■ **What to work on**
Print nothing but the lines below starting at the line that holds "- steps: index" and ending at the line that holds "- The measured", including both, each exactly as written.
(Beginning of Dataset extract)
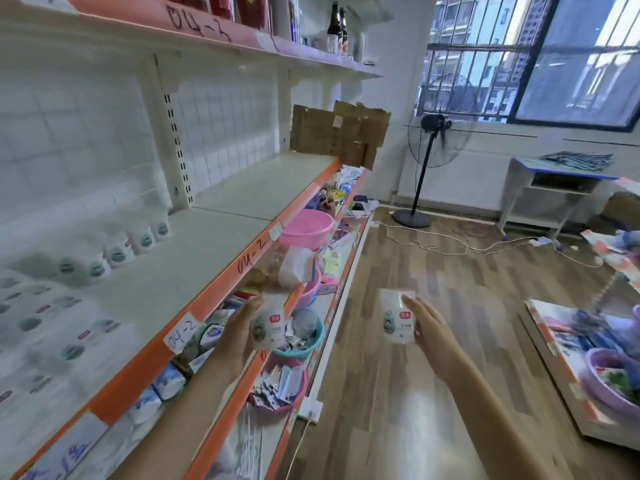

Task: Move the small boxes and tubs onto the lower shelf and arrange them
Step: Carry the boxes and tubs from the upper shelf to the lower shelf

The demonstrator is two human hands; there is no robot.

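Head view, single camera: worn at head height, it looked forward and down along a shop aisle, wide-angle, with straight edges bowed toward the borders. The shelving [214, 244] ran close along the left side, its orange front rail receding from the bottom-left corner toward the centre. The wooden floor [433, 306] filled the lower middle and right. The far wall with a barred window [526, 60] and a standing fan [431, 140] sat well back at upper right. Both forearms entered from the bottom edge, the left hand [239, 332] and right hand [433, 332] very near the lens. No second view was listed.
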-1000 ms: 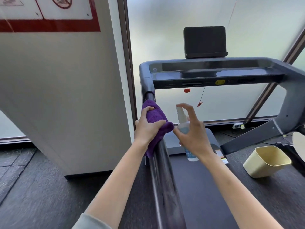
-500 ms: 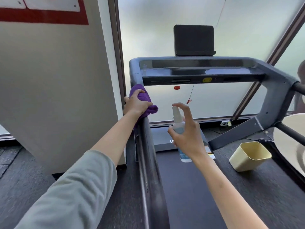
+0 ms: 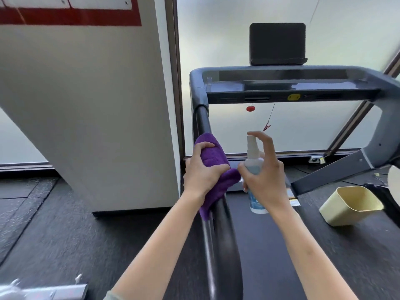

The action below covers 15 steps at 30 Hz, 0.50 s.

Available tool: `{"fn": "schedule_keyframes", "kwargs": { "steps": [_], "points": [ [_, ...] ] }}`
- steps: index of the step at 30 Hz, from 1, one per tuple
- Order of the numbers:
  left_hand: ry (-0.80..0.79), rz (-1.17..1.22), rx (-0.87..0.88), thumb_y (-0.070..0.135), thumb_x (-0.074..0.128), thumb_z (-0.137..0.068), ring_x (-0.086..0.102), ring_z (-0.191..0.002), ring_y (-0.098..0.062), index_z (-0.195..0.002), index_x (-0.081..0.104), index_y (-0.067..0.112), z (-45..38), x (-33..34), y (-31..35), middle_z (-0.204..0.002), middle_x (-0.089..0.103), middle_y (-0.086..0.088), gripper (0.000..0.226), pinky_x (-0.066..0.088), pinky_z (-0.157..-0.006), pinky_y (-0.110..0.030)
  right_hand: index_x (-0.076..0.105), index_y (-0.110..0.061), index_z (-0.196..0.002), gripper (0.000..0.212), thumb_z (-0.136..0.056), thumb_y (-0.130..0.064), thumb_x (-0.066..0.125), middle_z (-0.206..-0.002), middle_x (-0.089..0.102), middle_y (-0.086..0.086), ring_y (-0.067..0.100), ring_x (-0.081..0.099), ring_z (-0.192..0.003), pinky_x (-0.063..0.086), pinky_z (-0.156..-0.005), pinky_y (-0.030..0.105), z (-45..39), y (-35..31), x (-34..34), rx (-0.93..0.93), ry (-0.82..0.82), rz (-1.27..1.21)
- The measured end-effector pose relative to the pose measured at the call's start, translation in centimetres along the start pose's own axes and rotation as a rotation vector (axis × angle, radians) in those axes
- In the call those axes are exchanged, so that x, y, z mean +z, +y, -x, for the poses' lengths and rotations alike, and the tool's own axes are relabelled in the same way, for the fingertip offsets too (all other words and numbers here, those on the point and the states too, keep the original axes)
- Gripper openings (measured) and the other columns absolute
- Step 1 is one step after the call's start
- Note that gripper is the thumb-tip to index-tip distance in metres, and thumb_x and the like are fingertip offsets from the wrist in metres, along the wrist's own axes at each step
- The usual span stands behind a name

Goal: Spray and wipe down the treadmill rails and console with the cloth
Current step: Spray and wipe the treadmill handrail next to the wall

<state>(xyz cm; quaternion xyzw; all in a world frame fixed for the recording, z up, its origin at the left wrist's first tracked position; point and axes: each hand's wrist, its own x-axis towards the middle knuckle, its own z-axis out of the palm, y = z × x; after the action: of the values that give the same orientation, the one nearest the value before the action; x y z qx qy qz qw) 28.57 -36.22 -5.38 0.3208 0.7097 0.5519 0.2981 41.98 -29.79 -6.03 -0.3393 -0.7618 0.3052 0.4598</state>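
Observation:
My left hand (image 3: 202, 172) grips a purple cloth (image 3: 213, 156) wrapped over the treadmill's black left rail (image 3: 225, 234), about midway along it. My right hand (image 3: 266, 180) holds a small clear spray bottle (image 3: 253, 161) upright just right of the cloth, index finger raised over the white nozzle. The grey console (image 3: 281, 85) spans the top of the rails farther ahead, with a dark tablet holder (image 3: 277, 43) on it. The right rail (image 3: 387, 118) runs along the frame's right edge.
A white panel (image 3: 97, 105) stands close to the left of the rail. A cream plastic bin (image 3: 350, 204) lies tilted on the dark floor to the right. A red safety key and clip (image 3: 250, 108) hang under the console. Frosted windows lie behind.
My left hand slid the cloth back down the left rail toward me after reaching its top near the console. The right hand kept the bottle upright beside it.

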Motion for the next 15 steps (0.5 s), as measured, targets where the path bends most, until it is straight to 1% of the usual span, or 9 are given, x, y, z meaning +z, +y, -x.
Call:
{"fn": "schedule_keyframes", "kwargs": {
  "steps": [2,5,6,8,9,11,13,15],
  "points": [
    [0.038,-0.075,-0.010,0.029,0.079,-0.066,0.056,-0.103,-0.024,-0.104,0.052,0.048,-2.3,0.4,0.5,-0.121,0.054,0.000,0.050,0.048,-0.095,-0.039,0.042,-0.042,-0.124,0.067,-0.080,0.002,0.067,-0.086,0.058,-0.007,0.020,0.057,-0.048,0.056,-0.050,0.035,-0.3,0.1,0.0,0.014,-0.003,-0.003],
    [0.063,-0.134,-0.016,0.028,0.079,-0.067,0.054,-0.102,-0.023,-0.106,0.055,0.046,-5.4,0.7,1.5,-0.122,0.056,0.000,0.049,0.042,-0.086,-0.028,0.042,-0.042,-0.123,0.066,-0.081,0.003,0.066,-0.080,0.057,-0.001,0.030,0.054,-0.047,0.055,-0.050,0.045,-0.4,0.0,-0.1,0.032,0.004,-0.023],
    [0.067,-0.166,-0.023,0.028,0.078,-0.068,0.054,-0.103,-0.024,-0.108,0.055,0.045,-6.1,0.8,1.8,-0.124,0.055,-0.001,0.049,0.040,-0.085,-0.028,0.043,-0.042,-0.123,0.066,-0.080,0.004,0.064,-0.077,0.056,0.004,0.033,0.054,-0.047,0.054,-0.049,0.047,-0.3,-0.2,-0.2,0.040,0.002,-0.028],
    [0.062,-0.213,-0.033,0.030,0.078,-0.069,0.053,-0.108,-0.026,-0.113,0.055,0.042,-6.8,0.9,2.4,-0.128,0.053,-0.003,0.051,0.039,-0.089,-0.029,0.042,-0.042,-0.123,0.066,-0.080,0.005,0.062,-0.074,0.055,0.014,0.038,0.053,-0.049,0.053,-0.048,0.050,0.0,-0.7,-0.3,0.054,-0.012,-0.032],
    [0.051,-0.219,-0.031,0.031,0.077,-0.070,0.053,-0.108,-0.027,-0.114,0.054,0.042,-6.9,0.9,2.4,-0.129,0.052,-0.004,0.052,0.039,-0.092,-0.030,0.041,-0.042,-0.123,0.066,-0.081,0.005,0.062,-0.073,0.055,0.017,0.039,0.054,-0.050,0.053,-0.047,0.050,0.2,-0.9,-0.4,0.057,-0.021,-0.029],
    [0.021,-0.225,-0.025,0.032,0.077,-0.071,0.052,-0.105,-0.027,-0.119,0.051,0.044,-6.2,0.8,2.1,-0.131,0.049,-0.006,0.056,0.042,-0.095,-0.032,0.040,-0.041,-0.122,0.066,-0.082,0.006,0.062,-0.072,0.053,0.013,0.038,0.055,-0.050,0.053,-0.047,0.050,0.7,-1.2,-0.7,0.060,-0.027,-0.017],
    [0.000,-0.224,-0.015,0.032,0.076,-0.072,0.051,-0.104,-0.026,-0.125,0.049,0.045,-4.7,0.5,2.0,-0.131,0.047,-0.007,0.061,0.043,-0.094,-0.032,0.040,-0.040,-0.123,0.065,-0.082,0.006,0.062,-0.072,0.052,0.006,0.035,0.055,-0.049,0.054,-0.046,0.045,1.3,-1.5,-1.2,0.062,-0.012,-0.009],
    [-0.025,-0.167,0.006,0.029,0.077,-0.074,0.052,-0.108,-0.025,-0.128,0.049,0.042,-2.4,0.0,1.8,-0.133,0.047,-0.007,0.062,0.045,-0.098,-0.034,0.042,-0.036,-0.125,0.064,-0.082,0.007,0.062,-0.074,0.053,0.011,0.031,0.054,-0.045,0.054,-0.041,0.037,1.8,-1.6,-1.7,0.067,0.008,-0.011]
  ]
}}
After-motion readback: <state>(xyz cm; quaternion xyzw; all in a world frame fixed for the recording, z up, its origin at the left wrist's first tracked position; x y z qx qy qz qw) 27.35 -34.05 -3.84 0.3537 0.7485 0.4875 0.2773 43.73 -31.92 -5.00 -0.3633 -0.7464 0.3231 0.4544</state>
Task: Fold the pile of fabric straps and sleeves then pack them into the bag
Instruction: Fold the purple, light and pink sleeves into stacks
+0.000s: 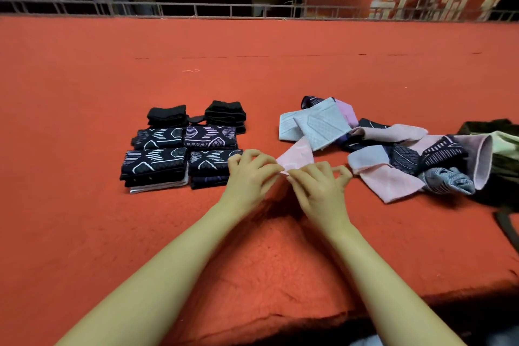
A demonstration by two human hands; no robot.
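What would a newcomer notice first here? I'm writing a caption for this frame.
Both hands, left and right, pinch a pink sleeve at centre on the red cloth. Left of them sit neat folded stacks; to the right sprawls an unfolded pile.

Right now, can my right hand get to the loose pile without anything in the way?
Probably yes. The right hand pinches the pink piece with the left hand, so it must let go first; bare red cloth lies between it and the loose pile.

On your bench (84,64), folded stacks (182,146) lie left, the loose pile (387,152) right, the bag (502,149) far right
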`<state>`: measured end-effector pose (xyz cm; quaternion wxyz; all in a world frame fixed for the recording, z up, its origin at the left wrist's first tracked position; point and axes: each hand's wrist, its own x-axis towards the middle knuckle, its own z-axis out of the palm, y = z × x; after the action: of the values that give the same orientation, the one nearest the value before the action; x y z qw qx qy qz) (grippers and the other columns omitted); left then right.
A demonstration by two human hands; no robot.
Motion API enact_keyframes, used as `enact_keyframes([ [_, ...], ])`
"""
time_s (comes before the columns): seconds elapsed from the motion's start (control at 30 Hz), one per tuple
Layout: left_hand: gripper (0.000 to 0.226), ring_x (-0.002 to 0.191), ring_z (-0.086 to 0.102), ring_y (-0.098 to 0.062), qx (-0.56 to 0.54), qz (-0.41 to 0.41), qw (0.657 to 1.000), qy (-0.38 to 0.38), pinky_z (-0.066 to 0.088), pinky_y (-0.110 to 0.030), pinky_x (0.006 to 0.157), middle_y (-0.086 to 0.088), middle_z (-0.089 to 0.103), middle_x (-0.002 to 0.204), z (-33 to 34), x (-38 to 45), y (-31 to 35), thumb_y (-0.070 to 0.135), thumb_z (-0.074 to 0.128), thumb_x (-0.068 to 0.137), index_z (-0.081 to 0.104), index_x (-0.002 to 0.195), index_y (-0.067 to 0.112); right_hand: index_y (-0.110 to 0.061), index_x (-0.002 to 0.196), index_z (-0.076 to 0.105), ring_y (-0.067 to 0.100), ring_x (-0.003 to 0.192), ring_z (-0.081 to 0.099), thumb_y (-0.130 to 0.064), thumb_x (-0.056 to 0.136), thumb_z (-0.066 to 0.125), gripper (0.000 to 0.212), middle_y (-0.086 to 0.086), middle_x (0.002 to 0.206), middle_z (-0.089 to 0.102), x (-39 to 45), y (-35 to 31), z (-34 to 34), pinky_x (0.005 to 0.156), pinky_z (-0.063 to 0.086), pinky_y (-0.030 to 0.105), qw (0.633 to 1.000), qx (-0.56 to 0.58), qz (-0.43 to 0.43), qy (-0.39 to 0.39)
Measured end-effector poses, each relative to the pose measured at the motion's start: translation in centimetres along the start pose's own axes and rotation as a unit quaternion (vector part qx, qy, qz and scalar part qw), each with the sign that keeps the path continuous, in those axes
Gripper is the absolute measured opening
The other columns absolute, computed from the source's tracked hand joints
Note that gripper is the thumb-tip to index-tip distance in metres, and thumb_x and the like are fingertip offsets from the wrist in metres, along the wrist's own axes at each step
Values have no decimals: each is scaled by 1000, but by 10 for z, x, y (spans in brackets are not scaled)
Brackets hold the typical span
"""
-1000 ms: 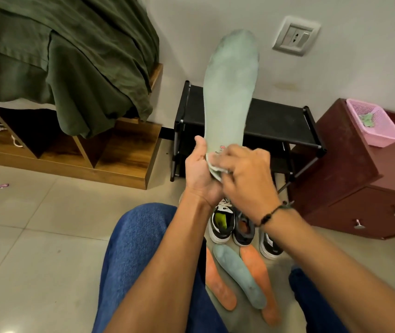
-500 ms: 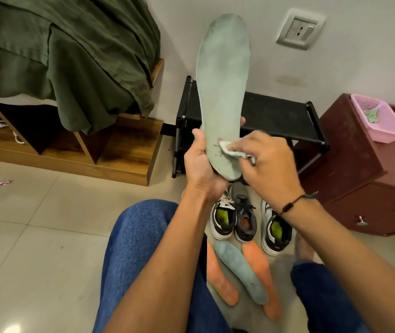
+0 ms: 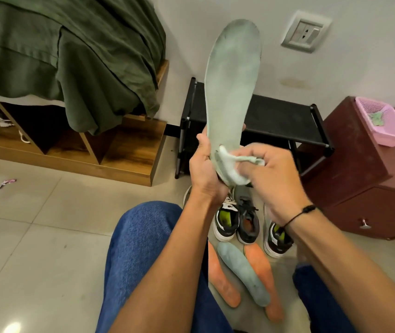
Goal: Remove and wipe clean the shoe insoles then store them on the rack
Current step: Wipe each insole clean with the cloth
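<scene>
My left hand (image 3: pixel 205 173) grips the heel end of a pale green insole (image 3: pixel 232 82) and holds it upright in front of the black shoe rack (image 3: pixel 278 121). My right hand (image 3: pixel 271 181) pinches a white wipe (image 3: pixel 230 167) against the insole's heel. On the floor between my knees lie a second pale green insole (image 3: pixel 243 276) and two orange insoles (image 3: pixel 223 283) (image 3: pixel 263 280). Three sneakers (image 3: pixel 248 222) stand just behind them, below my hands.
A bed with a green cover (image 3: pixel 66 51) and wooden base is at the left. A dark red drawer cabinet (image 3: pixel 364 188) with a pink basket (image 3: pixel 384 123) stands right of the rack. A wall socket (image 3: pixel 305 32) is above. My blue-jeaned legs (image 3: pixel 143 255) fill the foreground.
The insole stays upright in my left hand. My right hand has moved the wipe around the heel end, from over the heel to its right side.
</scene>
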<state>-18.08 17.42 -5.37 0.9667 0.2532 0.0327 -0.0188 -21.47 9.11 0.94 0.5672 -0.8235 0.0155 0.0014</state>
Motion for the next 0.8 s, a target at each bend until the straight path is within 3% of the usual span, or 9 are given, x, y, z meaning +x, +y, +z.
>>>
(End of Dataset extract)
■ **Answer**
- steps: index of the step at 30 Hz, from 1, one per tuple
- Order of the numbers:
  left_hand: ry (-0.80..0.79), rz (-1.17..1.22), rx (-0.87..0.88), thumb_y (-0.070..0.135), thumb_x (-0.074..0.128), thumb_z (-0.137..0.068), ring_x (-0.086..0.102), ring_z (-0.191..0.002), ring_y (-0.098..0.062), index_z (-0.195..0.002), index_x (-0.081..0.104), index_y (-0.067..0.112), z (-45..38), x (-33..34), y (-31..35), middle_z (-0.204..0.002), middle_x (-0.089..0.103), middle_y (-0.086..0.088), gripper (0.000..0.226), pinky_x (-0.066..0.088), pinky_z (-0.157..-0.006), pinky_y (-0.110..0.030)
  right_hand: index_x (-0.076..0.105), index_y (-0.110..0.061), index_z (-0.196..0.002), gripper (0.000..0.212), thumb_z (-0.136..0.056), thumb_y (-0.130..0.064), thumb_x (-0.066..0.125), middle_z (-0.206..-0.002), middle_x (-0.089..0.102), middle_y (-0.086..0.086), ring_y (-0.067..0.100), ring_x (-0.081..0.099), ring_z (-0.192..0.003), pinky_x (-0.063..0.086), pinky_z (-0.156..-0.005), pinky_y (-0.030..0.105), z (-45..39), y (-35..31), x (-34..34), rx (-0.93..0.93), ry (-0.82..0.82), rz (-1.27..1.21)
- The measured end-effector pose relative to the pose measured at the call's start, translation in centimetres along the start pose's own axes and rotation as a rotation vector (axis × angle, radians) in those axes

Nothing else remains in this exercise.